Question: Who is the protagonist of the story? What are the conflicts? Are they physical, intellectual, moral, or emotional? Is the main conflict between sharply differentiated good and evil, or is it more subtle and complex?
The protagonist of The Catcher in the Rye by JD Salinger is Holden Caulfield, an angst adolescent. Throughout the novel, Holden is faced with conflict - with his peers, teachers, family and strangers. Some of this dissension is physical, as in the case of Sunny and Maurice, however, the majority of the strife is moral and emotion. The most evident and potent within the story is Holden’s interior moral debate between growing up into the masses of “phonies,” or ardently resisting the conformity in society.
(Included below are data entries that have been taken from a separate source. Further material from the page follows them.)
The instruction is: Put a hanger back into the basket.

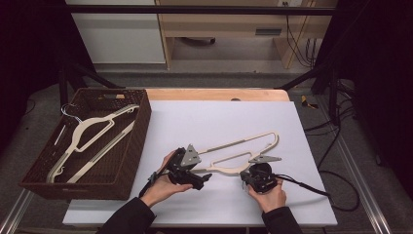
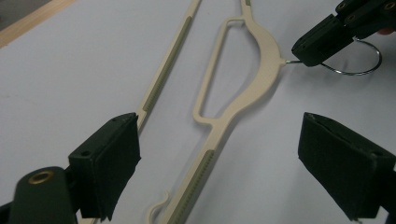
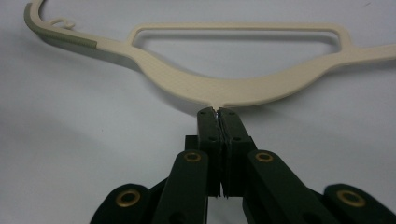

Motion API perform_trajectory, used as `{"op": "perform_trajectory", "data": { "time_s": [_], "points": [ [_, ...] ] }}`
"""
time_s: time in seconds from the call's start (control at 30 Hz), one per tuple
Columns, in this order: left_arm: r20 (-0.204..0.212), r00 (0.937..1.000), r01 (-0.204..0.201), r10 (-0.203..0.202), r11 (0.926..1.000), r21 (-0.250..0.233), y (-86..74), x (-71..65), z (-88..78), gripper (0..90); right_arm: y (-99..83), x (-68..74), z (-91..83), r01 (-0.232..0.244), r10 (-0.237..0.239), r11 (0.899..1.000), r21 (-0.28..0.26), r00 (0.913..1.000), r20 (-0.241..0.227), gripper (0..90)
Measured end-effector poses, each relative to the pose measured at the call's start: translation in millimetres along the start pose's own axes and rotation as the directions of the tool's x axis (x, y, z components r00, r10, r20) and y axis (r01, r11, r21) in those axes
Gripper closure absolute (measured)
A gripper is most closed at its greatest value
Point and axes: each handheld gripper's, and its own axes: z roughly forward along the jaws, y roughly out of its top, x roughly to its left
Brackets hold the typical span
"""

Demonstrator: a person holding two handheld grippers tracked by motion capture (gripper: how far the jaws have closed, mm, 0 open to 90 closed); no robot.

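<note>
On the white bench (image 1: 311,204), right of the basket (image 1: 139,146), lies our hanger (image 1: 243,155). The right gripper (image 3: 217,113) pinches its wire hook; we bring the left gripper's (image 2: 219,161) spread jaws squarely over its arm.

Cream plastic hanger (image 1: 243,155) lies flat on white counter (image 1: 195,122), green grip strips along arms, metal hook (image 2: 357,58) at neck pointing toward counter's near edge.
</note>
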Motion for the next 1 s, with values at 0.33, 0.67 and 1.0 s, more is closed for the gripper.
{"op": "perform_trajectory", "data": {
  "time_s": [0.33,0.67,1.0],
  "points": [
    [0.04,0.9974,-0.062,0.06,0.9973,0.039,13.9,-6.8,30.4,15.8,4.4,1.0,-5.6,0.016,-0.016,1.0,-0.004,0.9999,0.005,89.3],
    [0.068,0.9901,-0.127,0.123,0.9898,0.064,24.9,-18.2,58.1,18.7,7.5,-0.1,-10.6,0.02,-0.02,1.0,-0.01,0.9998,0.001,89.2],
    [0.065,0.9828,-0.178,0.173,0.98,0.089,25.2,-21.0,77.6,30.0,10.0,-0.9,-15.6,0.015,-0.015,1.0,-0.019,0.9999,-0.006,89.3]
  ]
}}
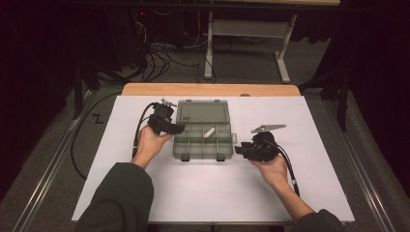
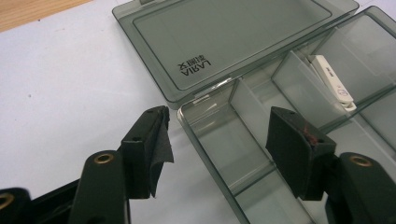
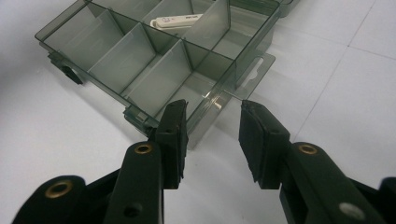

Throughout the novel, Holden takes a strong stance against the adult world, however, he tends to show great hypocrisy in his behavior. He condemns being fake, yet he consistently lies, and even enjoys it, as seen when he says, “Once I get started [lying], I can go for hours if I feel like it. No kidding. Hours” (Salinger, 58). It is these inconsistencies that add depth to the character of Holden, and makes his interior struggle far more believable.
The main conflict does take a powerful viewpoint on good and evil, but the outlook is biased by Holden’s personal values. In his mind, the pure, innocent children are good, and the corrupted, contrived adults are evil. This forms the idea of his personal utopia that he describes by saying, “I keep picturing all these little kids playing some game in this big field of rye and all. Thousands of little kids, and nobody’s around - nobody big, I mean - except me . . . What I have to do, I have to catch everybody if they start to go over the cliff - I mean if they’re running and they don’t look where they’re going I have to come out from somewhere and catch them” (Salinger, 173). It is here we are given a taste of a possible solution to Holden’s conflict, however, at the same time it presents even more complexities to the issue.
Ultimately, the moral predicament in the The Catcher in the Rye presents a definitive stance on right versus wrong, but with far more complexities intertwined in a subtle manner.